Ends as a backlot romp with Dom DeLuise, of course:
Opens with violence and chatty criminals and I’m suspicious because Tarantino-influenced movies are never good. But hey, there’s Sid Haig, and the dialogue is really quite good, so I sat back and enjoyed.
Sid is killed straight away, then his fellow cannibal-graveyard-defiler David Arquette (also of cannibal western Ravenous) is taken from the nearby town along with the doctor (Lili Simmons, star of TV’s Banshee, which is somehow not X-Men-related) and young Deputy Nick. So a four-man team heads out to track and rescue them from evil.

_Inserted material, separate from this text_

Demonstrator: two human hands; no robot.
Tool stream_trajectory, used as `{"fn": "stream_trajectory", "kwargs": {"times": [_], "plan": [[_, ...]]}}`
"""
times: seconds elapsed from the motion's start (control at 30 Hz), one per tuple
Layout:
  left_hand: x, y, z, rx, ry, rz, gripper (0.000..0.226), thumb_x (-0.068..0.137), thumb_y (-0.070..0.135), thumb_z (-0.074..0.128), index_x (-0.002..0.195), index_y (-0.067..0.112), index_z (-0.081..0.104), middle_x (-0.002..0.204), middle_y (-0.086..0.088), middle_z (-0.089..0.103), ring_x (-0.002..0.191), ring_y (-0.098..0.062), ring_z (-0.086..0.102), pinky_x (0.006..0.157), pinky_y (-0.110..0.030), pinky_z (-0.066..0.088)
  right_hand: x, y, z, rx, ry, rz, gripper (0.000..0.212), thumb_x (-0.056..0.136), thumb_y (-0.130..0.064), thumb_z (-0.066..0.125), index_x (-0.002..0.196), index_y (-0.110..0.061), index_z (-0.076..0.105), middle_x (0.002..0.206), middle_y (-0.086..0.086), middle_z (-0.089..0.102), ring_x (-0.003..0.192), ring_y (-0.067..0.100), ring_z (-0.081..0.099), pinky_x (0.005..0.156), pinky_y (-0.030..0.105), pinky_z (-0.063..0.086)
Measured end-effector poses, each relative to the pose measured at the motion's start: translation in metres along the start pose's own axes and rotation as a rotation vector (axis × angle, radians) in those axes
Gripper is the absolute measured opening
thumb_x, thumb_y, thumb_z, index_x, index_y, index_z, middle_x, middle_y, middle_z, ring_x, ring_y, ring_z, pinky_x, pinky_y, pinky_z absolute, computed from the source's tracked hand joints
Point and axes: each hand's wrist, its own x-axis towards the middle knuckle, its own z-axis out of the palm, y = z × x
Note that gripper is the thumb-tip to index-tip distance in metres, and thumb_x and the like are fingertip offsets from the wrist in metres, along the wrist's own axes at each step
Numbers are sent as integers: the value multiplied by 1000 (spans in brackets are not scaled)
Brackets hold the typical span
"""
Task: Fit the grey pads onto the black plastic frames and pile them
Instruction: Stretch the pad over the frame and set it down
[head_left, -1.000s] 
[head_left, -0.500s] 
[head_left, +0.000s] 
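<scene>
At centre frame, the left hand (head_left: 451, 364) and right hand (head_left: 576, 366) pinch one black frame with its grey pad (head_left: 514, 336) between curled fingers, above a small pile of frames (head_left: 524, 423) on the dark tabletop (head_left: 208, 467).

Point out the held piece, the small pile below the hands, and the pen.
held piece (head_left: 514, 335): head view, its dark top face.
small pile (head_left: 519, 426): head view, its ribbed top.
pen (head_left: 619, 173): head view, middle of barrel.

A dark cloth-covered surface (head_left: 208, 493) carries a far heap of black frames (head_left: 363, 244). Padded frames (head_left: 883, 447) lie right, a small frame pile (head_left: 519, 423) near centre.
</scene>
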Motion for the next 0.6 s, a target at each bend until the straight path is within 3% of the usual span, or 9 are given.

It’s a variation on a John Ford-type story, with a few modern twists (woman doctor, cave-dwelling troglodytes distinct from the more reasonable natives).

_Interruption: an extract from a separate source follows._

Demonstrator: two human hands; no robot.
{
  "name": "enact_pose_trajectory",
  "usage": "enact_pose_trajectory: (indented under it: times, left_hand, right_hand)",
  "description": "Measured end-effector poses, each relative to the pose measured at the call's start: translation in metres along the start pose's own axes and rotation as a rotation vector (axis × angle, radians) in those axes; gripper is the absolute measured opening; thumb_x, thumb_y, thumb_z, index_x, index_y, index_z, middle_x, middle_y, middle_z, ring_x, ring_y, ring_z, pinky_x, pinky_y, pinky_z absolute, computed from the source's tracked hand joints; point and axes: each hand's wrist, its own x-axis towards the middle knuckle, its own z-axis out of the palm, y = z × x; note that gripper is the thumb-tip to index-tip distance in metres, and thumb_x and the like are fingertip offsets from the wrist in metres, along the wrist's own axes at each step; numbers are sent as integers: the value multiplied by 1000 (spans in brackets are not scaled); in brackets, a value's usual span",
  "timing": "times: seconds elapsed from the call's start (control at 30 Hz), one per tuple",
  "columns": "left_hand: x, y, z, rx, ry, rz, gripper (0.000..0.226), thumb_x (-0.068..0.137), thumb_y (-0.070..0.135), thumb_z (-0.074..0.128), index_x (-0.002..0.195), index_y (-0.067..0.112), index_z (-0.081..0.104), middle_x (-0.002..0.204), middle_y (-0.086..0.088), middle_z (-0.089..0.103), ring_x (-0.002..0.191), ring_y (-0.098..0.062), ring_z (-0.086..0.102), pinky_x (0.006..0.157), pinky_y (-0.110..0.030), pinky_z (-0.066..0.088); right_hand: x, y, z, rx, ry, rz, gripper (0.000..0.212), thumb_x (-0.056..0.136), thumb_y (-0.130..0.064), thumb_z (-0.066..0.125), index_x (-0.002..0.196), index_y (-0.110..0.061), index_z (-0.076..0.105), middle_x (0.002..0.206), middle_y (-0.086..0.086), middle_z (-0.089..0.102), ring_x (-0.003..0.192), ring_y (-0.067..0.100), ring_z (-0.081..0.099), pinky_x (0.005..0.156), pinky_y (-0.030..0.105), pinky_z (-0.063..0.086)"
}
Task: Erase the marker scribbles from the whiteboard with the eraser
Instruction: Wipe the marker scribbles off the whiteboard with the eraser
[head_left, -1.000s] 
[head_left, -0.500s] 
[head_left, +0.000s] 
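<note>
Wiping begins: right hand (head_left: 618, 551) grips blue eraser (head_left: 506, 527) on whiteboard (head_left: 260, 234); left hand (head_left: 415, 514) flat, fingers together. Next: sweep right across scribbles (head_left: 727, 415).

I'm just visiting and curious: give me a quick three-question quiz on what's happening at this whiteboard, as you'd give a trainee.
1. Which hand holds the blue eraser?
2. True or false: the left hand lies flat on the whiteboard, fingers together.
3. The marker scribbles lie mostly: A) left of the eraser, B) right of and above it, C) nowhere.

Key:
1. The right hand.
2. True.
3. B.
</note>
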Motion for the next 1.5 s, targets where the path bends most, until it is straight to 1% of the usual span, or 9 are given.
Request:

It adds up to approximately nothing, and never seems to make the most of its accomplishments (the business of dealing with the bad guys is more than a little shrugged off), but 4 men — the right 4 men — shuffling through the frontier in search of god knows what… works for me.
3 of the right 4 men:
The four men: Sheriff Kurt Russell (this makes a nice Hateful Eight companion), the doctor’s injured but determined husband Patrick Wilson, pro Indian-killer Matthew “Racer X” Fox, and the primary reason to keep watching, Assistant Deputy Richard Jenkins as Stumpy. They don’t seem especially optimistic about their chances, and this is justified when they reach the caves – Fox is killed but takes down a handful of cannibals with him, and the others are imprisoned, where they witness this movie’s big gory reason to exist: Deputy Nick being split clear in half by the titular tomahawk. Fortunately they’ve left Wilson behind, and he mounts a last-minute rescue.
Zahler does reasonably well by the genre visually, given his budget, but flavorful Old West dialogue (“You been squirtin’ lemon juice in my eye since I came in here” — this in response to Kurt Russell’s priceless delivery of the line “You’re pretty angry for a guy named Buddy”) and amusing riffs on stock characters are the main attraction here.